:: Task to carry out ::
If a line below contains the string "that", copy it out.

:: Dataset section ::
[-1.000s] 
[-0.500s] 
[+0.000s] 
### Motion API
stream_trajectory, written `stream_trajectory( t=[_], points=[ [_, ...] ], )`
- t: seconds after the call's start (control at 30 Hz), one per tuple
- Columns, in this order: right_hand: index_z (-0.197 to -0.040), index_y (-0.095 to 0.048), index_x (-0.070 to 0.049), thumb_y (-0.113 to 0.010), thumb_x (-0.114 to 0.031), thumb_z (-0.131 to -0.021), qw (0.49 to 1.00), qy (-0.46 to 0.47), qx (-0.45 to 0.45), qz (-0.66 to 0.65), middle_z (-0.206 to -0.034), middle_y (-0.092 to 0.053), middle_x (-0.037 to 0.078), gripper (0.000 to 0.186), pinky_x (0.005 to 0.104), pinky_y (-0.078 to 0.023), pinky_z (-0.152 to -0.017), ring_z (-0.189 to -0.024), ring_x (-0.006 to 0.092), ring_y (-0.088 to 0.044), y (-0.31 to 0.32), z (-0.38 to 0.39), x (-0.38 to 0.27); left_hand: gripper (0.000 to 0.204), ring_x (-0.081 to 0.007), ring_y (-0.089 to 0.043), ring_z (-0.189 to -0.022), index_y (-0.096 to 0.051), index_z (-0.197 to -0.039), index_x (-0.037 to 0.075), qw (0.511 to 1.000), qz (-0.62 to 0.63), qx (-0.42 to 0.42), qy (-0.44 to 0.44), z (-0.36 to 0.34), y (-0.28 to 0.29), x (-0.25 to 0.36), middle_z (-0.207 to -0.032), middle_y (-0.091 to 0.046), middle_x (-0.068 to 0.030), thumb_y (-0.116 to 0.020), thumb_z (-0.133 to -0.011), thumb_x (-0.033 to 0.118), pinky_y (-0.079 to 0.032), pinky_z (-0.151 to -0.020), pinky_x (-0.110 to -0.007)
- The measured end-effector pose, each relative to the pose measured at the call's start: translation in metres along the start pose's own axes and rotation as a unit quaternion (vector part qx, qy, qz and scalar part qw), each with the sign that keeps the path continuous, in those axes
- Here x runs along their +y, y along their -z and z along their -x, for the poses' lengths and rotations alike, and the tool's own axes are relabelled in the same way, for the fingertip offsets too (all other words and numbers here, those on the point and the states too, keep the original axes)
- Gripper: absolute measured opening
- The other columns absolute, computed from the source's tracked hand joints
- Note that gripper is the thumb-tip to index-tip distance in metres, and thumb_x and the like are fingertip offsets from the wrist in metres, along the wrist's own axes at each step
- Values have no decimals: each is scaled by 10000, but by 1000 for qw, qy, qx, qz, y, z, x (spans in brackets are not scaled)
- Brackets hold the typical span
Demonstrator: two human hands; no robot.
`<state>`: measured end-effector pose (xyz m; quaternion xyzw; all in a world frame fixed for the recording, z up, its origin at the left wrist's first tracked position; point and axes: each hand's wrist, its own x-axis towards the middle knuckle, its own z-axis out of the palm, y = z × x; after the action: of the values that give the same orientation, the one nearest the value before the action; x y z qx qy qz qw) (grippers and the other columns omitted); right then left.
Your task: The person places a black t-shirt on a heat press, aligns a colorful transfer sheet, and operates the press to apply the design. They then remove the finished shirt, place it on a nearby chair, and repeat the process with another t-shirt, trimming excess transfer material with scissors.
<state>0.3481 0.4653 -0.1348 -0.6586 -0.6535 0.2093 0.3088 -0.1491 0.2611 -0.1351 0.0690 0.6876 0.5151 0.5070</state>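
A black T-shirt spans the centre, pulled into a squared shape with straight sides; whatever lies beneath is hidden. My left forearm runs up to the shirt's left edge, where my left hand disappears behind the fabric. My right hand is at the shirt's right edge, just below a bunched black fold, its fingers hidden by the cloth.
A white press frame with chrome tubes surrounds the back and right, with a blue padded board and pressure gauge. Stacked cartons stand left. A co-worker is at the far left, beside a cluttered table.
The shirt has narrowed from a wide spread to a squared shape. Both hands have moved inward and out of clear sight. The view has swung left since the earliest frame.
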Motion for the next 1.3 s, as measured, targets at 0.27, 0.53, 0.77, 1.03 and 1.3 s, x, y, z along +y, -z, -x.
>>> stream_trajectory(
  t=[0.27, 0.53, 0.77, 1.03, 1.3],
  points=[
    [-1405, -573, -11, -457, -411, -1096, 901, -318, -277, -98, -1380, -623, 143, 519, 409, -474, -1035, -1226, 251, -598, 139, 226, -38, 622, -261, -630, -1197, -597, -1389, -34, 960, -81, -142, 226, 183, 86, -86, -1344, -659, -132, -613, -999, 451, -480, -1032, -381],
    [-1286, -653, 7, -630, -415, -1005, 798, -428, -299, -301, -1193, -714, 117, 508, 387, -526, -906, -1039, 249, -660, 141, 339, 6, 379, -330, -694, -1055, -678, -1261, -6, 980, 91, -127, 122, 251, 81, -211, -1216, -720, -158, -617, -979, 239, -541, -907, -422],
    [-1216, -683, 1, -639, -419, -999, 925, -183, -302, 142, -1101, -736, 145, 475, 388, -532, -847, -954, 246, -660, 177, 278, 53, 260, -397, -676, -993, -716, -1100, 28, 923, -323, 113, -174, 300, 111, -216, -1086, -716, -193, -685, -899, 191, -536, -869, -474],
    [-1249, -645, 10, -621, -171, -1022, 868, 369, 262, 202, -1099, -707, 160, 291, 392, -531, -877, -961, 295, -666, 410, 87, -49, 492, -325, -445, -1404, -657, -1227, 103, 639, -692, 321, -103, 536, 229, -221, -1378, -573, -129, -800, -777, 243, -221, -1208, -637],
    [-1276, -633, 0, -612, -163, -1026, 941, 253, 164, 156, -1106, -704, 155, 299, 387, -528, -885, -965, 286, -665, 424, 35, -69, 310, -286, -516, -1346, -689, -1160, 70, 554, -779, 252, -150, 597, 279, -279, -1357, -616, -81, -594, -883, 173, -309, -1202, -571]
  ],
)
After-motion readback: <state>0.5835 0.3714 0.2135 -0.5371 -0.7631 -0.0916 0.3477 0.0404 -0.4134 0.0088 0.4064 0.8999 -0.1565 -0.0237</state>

:: Your solution ::
- The measured end-effector pose, each relative to the pose measured at the call's start: translation in metres along the start pose's own axes and rotation as a unit quaternion (vector part qx, qy, qz and scalar part qw), each with the sign that keeps the path continuous, in those axes
- Note that gripper is the thumb-tip to index-tip distance in metres, and thumb_x and the like are fingertip offsets from the wrist in metres, along the wrist's own axes at each step
`<state>`: measured end-effector pose (xyz m; quaternion xyzw; all in a world frame fixed for the recording, z up, its origin at the left wrist's first tracked position; point and axes: each hand's wrist, its own x-axis towards the middle knuckle, its own z-axis out of the palm, y = z × x; after the action: of the values that give the same orientation, the one nearest the value before the action; x y z qx qy qz qw) (grippers and the other columns omitted); right then left.

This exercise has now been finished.